We cannot shape our cities for the next generation with outdated mindsets
Ahead of our Invest Midlands online conference, Tom Sumpster, head of private markets, at Phoenix Group talks about the importance of all-encompassing investment.
The pandemic has affected all of us in the most challenging ways. The last two years have been a rollercoaster for local populations and government. However, we as humans are not the only ones to have been challenged.
The environment, including the cities we all live in, has undergone significant disruption. Cities face the same issues they have for decades: safety, affordable housing, transportation, labour shortages. At the same time, new issues have emerged: acclimating to remote and hybrid working; driving the Government’s Levelling Up agenda, addressing climate and sustainability challenges. With cutting-edge technological advancements and urgent need to cut carbon emissions, appropriate long-term city development must be treated as an essential tool.
The importance of meaningful partnerships between the public sector and private markets has been a key learning from the pandemic. The pension industry has fueled long term investment into sustainable city generation for many years, but private and public organisations share the responsibility to create development models that are fit for generations to come. By investing shoulder to shoulder with public authorities, both dedicated to a modernised development ambition, we can create cities fit for the future.
The disruption caused by the pandemic has forced us all to think differently. Sometimes we must be pushed against a wall to evaluate whether “best practice” actually means “outdated”. In the case of our cities, the traditional investment silos of energy, transport and housing are outdated. For cities to be fit for the next generation and beyond, institutional investors must take a holistic development approach in line with ‘city visions’. This means encouraging institutions to invest in an ecosystem, not individual assets.

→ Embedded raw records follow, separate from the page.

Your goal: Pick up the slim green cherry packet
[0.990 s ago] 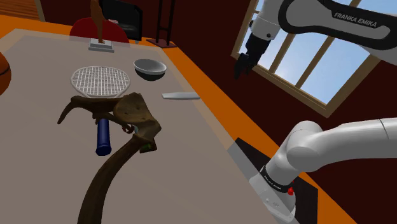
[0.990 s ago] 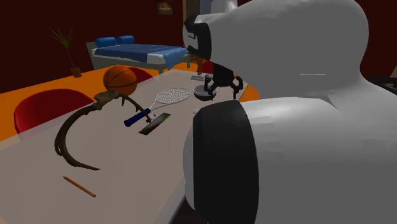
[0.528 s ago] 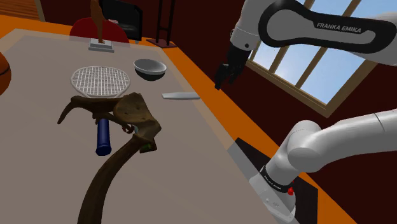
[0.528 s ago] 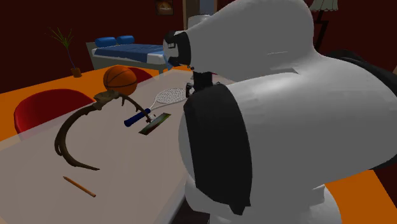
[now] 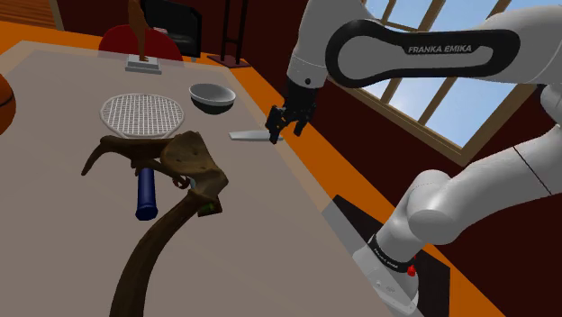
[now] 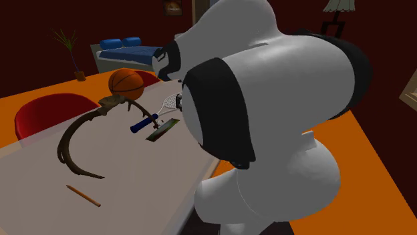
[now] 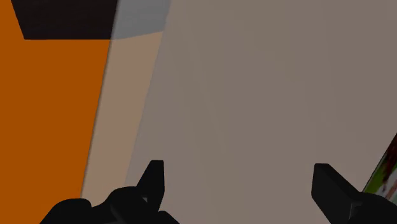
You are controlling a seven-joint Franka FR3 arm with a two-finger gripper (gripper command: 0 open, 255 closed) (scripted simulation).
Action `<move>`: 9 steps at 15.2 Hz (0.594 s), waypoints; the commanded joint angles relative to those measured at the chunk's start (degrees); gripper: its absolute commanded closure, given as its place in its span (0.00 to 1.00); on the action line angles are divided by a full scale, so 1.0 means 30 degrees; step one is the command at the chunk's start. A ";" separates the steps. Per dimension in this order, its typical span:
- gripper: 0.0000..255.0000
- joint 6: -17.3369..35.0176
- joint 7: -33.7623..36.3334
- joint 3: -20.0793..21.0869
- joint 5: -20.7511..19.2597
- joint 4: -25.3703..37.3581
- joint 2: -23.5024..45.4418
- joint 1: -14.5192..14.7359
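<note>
Grey tabletop [image 5: 54,252] with an orange border, dark red walls around, bright window [image 5: 432,108] to one side.

Shoulder view, nearest first: grey stand [image 5: 347,230] at lower right; white arm [image 5: 423,49] extended up and left across the tabletop's edge. Black gripper [image 5: 276,131] poised over that edge, just above one end of a thin flat grey piece [image 5: 252,136]; contact not determinable. Fingers [image 7: 153,181] apart in the wrist view, bare tabletop between them.

Slim green packet [image 6: 162,129] lying flat mid-tabletop, red picture on its face, just beside the blue handle [image 6: 144,125] of a racket [image 5: 141,114]. Mostly hidden in the shoulder view under a large brown antler-like piece [image 5: 185,171]. Well apart from the gripper, not held. Green sliver noted at the wrist view's margin, outside one finger.

Second exterior view: pencil [image 6: 83,195] nearest, antler-like piece curving behind it.

Farther on: grey bowl [image 5: 213,96] beside the racket's mesh head; orange basketball [image 6: 126,83] past the antler-like piece; red chair [image 6: 47,110] at the tabletop's side; bed [image 6: 140,57] with blue pillows against the far wall.
</note>
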 commanded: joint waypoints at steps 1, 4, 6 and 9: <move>0.00 0.0593 0.1032 0.0709 0.0142 0.0427 0.1076 0.0109; 0.00 0.1424 0.2509 0.1700 0.0098 0.1272 0.2858 0.0186; 0.00 0.1925 0.3534 0.2320 -0.0086 0.1956 0.4133 0.0240; 0.00 0.2570 0.5140 0.3168 -0.0607 0.3165 0.6170 0.0354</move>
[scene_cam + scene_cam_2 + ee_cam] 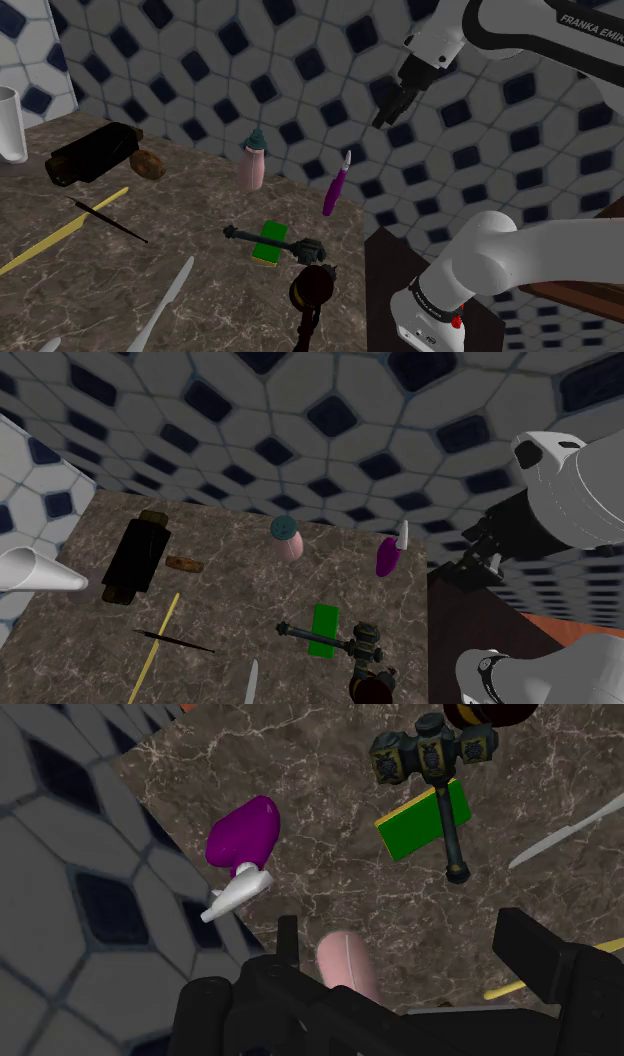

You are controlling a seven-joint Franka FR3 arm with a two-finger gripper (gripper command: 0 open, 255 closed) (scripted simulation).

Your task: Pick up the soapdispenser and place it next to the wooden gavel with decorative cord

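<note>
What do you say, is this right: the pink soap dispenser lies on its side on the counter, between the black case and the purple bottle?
Not quite. The shoulder view shows the pink soap dispenser standing upright on the counter, not on its side; it is between the black case and the purple bottle.

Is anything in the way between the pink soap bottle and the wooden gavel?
Yes. A green block with a dark hammer lying across it sits on the counter between the soap dispenser and the gavel.
</note>
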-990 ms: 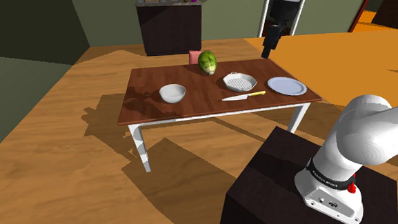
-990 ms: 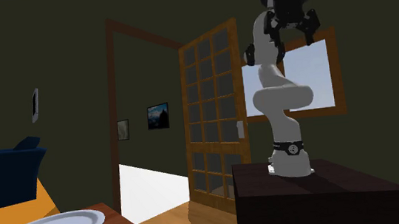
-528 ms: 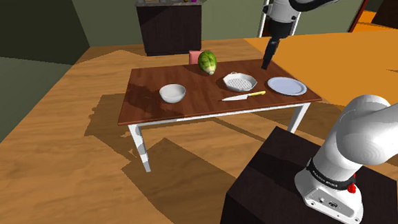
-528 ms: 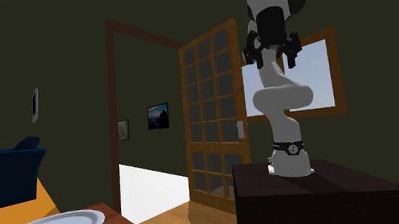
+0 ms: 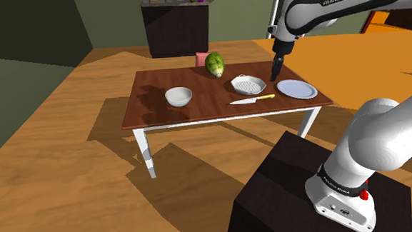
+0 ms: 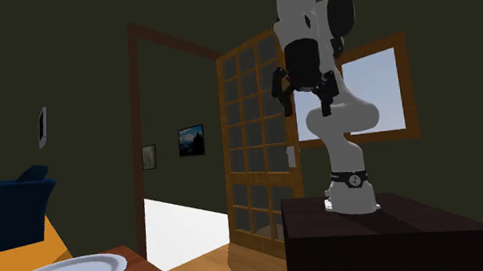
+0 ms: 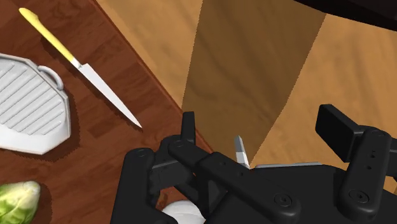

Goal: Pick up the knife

Looking at regeneration holistically means understanding connectivity between different projects, risk and return profiles and possible outcomes existing under a single banner. It means asking questions like, how can this investment promote job creation, bringing skilled labour and GDP growth to an area? How are we supporting Net-Zero and Levelling Up? Are we truly thinking exhaustively about all the aspects of the community with this investment?
So how does an ecosystem development approach work in reality?
When Phoenix Group considers a housing redevelopment opportunity we don’t think solely about the bricks and mortar– the investment opportunities are infinitely broader. Houses can be heated through waste to energy plants, supporting sustainable energy usage. They, and roads they sit on, should be equipped for electric vehicle charging, transport links into city centres, with carbon neutral train carriages and hydrogen buses, are equally essential. It’s then time to think broadly around conditions in the home too, such as modernised fibre networks to solve connectivity issues, a problem the Midlands particularly struggles with.
As the UK’s largest long-term savings and retirement business, we are committed to increasing all-encompassing investment in sectors can make a real difference in. The Midlands has the foundations to become a global leader in the ‘city visions’ approach. Worth £238bn, it is the largest regional economy outside of London, with vast opportunities for fuelling ecosystems of investment. I am also encouraged by Andy Street’s (Mayor of the West Midlands) progressive outlook for public private collaboration. Employing the majority of our staff in Birmingham, Phoenix is embedded in the Midlands and committed to seeing its communities thrive long term.
The UK’s position as a leader in technological advancement, combined with the urgent need to meet Net-Zero targets and the Levelling Up agenda, means we need to change how we develop our cities. However, I am optimistic that with the right public sector collaboration, and progressive cities that share our ecosystem vision, the UK can emerge as a leader in building cities fit for the future.